Posted By Diquan Edmonds, North Carolina Recreation and Park Association, Monday, September 26, 2016

September 26, 2016

Online Fitness


I hope everyone has had a great weekend! This week, our wellness blog is about online fitness videos. Instead of the traditional workout tape, fitness instructors are posting their exercises online through services like YouTube for free. In 2014, YouTube reported that their viewers watched 5,500 years of yoga videos alone.  I often use online workout videos in my apartment when I can’t make it out to a fitness center. They are a great way to try new workouts with minimal to no equipment needed. This wellness blog will give your parks and recreation department some tips for using online fitness videos, as well as some of my favorite resources.

Some may say that the ramifications from the emergence of online fitness videos have an adverse impact on parks and recreation departments. While people can now stay home to work out, I believe that these videos can have a positive impact on our departments and community as a whole.

A lot of departments offer workout classes, but it is inevitable that not everyone is interested in the range of options that can offer. Because YouTube is home to millions of fitness videos, it allows for very precise results. If I were looking for a video of a  workout to do for a bad back, I would have plenty of options on the web.  The ease of searching for specific workouts without having to purchase anything is an incredible benefit of YouTube, and can be utilized by your department. Although videos are free, be sure to check licensure permissions before showing them at public events.

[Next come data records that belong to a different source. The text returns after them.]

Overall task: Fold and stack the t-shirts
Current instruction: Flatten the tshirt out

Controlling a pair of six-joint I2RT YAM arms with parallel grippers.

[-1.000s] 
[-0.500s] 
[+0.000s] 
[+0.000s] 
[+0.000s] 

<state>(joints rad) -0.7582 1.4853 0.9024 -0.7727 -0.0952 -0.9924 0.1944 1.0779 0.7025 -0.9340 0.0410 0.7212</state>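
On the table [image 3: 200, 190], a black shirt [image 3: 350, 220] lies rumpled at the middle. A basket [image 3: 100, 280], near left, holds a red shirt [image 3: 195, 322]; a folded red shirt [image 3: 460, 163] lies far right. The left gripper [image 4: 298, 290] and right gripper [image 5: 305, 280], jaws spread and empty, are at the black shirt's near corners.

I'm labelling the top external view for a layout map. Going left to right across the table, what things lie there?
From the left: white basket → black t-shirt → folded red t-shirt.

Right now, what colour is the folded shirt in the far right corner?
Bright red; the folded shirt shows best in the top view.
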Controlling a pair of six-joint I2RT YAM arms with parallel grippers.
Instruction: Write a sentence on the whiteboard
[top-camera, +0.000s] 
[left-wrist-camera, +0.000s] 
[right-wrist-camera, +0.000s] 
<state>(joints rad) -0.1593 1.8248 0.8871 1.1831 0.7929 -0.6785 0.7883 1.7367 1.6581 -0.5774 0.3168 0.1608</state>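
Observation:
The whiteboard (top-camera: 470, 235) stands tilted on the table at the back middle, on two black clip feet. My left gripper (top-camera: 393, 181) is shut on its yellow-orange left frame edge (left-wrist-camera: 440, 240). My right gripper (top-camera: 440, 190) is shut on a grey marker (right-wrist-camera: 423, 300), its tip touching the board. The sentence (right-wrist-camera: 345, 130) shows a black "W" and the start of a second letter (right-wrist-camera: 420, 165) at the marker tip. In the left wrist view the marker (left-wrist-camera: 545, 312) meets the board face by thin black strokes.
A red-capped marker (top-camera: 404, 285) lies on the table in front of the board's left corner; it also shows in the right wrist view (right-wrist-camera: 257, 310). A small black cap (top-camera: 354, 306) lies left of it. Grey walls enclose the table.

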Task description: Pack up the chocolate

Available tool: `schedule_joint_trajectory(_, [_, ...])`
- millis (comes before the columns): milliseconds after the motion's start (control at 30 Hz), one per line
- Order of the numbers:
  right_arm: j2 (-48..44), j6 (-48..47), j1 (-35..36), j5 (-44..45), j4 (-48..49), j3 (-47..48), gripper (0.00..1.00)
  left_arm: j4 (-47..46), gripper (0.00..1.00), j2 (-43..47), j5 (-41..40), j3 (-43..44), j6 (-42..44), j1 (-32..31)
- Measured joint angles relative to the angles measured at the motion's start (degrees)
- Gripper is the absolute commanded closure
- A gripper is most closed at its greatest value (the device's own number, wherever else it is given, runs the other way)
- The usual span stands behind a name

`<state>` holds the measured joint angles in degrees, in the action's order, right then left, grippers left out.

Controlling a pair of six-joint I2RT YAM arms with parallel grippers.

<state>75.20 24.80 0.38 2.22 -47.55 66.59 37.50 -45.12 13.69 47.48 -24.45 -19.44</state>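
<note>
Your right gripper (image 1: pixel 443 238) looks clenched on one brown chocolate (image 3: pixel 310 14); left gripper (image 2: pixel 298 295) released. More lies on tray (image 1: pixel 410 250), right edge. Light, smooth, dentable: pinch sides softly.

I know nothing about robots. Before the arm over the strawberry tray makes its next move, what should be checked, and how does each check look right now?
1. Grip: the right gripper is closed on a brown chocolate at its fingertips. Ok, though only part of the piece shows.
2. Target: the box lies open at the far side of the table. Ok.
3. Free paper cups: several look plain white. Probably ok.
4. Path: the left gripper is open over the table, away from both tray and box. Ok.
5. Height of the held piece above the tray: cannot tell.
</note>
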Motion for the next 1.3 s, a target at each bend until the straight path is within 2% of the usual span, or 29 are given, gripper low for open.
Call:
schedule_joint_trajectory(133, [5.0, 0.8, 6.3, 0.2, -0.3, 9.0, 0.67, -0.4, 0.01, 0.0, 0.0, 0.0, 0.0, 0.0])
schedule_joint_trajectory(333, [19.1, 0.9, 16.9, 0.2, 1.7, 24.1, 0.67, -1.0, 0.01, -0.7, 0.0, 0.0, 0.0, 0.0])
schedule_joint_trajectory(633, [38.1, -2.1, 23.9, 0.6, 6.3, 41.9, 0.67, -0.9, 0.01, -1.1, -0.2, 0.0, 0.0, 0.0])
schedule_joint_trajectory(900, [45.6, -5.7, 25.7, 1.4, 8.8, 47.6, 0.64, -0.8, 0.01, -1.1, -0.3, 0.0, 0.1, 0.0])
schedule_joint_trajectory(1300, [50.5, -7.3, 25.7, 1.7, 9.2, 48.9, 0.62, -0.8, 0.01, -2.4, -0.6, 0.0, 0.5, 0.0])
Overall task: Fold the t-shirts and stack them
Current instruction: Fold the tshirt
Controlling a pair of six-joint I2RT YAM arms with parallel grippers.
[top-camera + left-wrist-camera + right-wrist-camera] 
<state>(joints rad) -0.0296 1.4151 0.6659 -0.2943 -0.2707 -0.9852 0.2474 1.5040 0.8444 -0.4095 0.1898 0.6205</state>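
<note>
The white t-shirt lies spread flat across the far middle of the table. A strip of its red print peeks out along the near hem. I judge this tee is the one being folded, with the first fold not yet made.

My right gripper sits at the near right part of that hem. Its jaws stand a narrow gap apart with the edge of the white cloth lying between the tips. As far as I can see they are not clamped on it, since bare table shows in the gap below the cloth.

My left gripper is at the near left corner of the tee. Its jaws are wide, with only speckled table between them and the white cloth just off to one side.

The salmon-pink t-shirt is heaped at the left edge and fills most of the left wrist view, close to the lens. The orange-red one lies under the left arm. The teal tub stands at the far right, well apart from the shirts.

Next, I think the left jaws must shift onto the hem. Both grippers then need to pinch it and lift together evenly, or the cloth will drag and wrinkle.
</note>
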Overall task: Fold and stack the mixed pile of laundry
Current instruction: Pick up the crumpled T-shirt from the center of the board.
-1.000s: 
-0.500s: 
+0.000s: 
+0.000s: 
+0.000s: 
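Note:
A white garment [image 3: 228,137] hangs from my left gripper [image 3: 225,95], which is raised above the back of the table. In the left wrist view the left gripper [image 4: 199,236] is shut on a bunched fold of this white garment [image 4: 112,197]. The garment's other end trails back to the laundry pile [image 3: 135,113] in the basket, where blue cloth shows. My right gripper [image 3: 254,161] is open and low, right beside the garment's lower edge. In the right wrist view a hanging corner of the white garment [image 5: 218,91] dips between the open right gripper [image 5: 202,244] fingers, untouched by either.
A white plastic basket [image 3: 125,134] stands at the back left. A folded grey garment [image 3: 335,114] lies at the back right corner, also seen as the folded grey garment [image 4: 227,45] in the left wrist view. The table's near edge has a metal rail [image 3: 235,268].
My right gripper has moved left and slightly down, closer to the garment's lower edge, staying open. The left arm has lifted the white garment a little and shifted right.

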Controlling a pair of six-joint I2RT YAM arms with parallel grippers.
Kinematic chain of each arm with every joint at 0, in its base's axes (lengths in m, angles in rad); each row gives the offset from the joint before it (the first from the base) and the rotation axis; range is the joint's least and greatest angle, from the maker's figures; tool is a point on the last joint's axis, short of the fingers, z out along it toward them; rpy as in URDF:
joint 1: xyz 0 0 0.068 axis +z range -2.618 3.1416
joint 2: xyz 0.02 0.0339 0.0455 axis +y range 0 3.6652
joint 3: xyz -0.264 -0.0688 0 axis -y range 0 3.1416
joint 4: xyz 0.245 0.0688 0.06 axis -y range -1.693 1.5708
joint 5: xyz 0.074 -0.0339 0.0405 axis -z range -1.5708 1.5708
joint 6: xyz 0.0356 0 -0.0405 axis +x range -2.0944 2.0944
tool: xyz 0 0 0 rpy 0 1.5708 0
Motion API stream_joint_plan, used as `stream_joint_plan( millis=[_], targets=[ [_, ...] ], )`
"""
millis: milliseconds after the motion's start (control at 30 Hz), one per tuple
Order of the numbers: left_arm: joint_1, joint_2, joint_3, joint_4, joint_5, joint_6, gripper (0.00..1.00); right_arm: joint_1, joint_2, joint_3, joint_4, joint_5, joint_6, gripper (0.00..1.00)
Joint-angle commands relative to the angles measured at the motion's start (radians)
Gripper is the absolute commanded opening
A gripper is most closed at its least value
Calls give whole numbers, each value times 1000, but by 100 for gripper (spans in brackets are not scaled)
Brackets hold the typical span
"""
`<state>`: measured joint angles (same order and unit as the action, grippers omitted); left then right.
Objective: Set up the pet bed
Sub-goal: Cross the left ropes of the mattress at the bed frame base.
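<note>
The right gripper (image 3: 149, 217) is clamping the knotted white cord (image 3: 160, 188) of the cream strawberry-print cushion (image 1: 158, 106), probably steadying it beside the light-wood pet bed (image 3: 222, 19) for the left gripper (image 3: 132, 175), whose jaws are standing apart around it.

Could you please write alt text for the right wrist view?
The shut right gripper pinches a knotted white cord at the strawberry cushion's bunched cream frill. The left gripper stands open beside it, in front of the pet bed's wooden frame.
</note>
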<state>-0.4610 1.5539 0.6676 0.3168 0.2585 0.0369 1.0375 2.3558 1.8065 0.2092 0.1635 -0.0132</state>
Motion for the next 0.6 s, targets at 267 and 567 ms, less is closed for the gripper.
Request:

One great way to use this resource in your recreation facilities is to designate a television in a multi-purpose room for workout videos. Think of this as another piece of fitness equipment. If your TV doesn’t allow for YouTube searching, try using one of these devices to make the process easy. Most of these devices are relatively inexpensive, and your department may already possess some of them. This would allow people the opportunity to search for specific workout videos that they may be interested in. You can even set parental controls to insure appropriate video results.  

Additionally, YouTube allows for the creation of video playlists. Your department could compile a list of general workout videos to stream continuously. This tactic can introduce the idea of using streaming sites to exercise, and inspire others to do the same. If you need help finding videos to show in your facility, try using this list which features some of the most popular online fitness classes.

Video streaming sites can also be a great marketing tool for your fitness programs.  If your department offers any exercise class, you could try to record a snippet of it to upload online. This snippet could then be shared with prospective students as a piece of marketing material.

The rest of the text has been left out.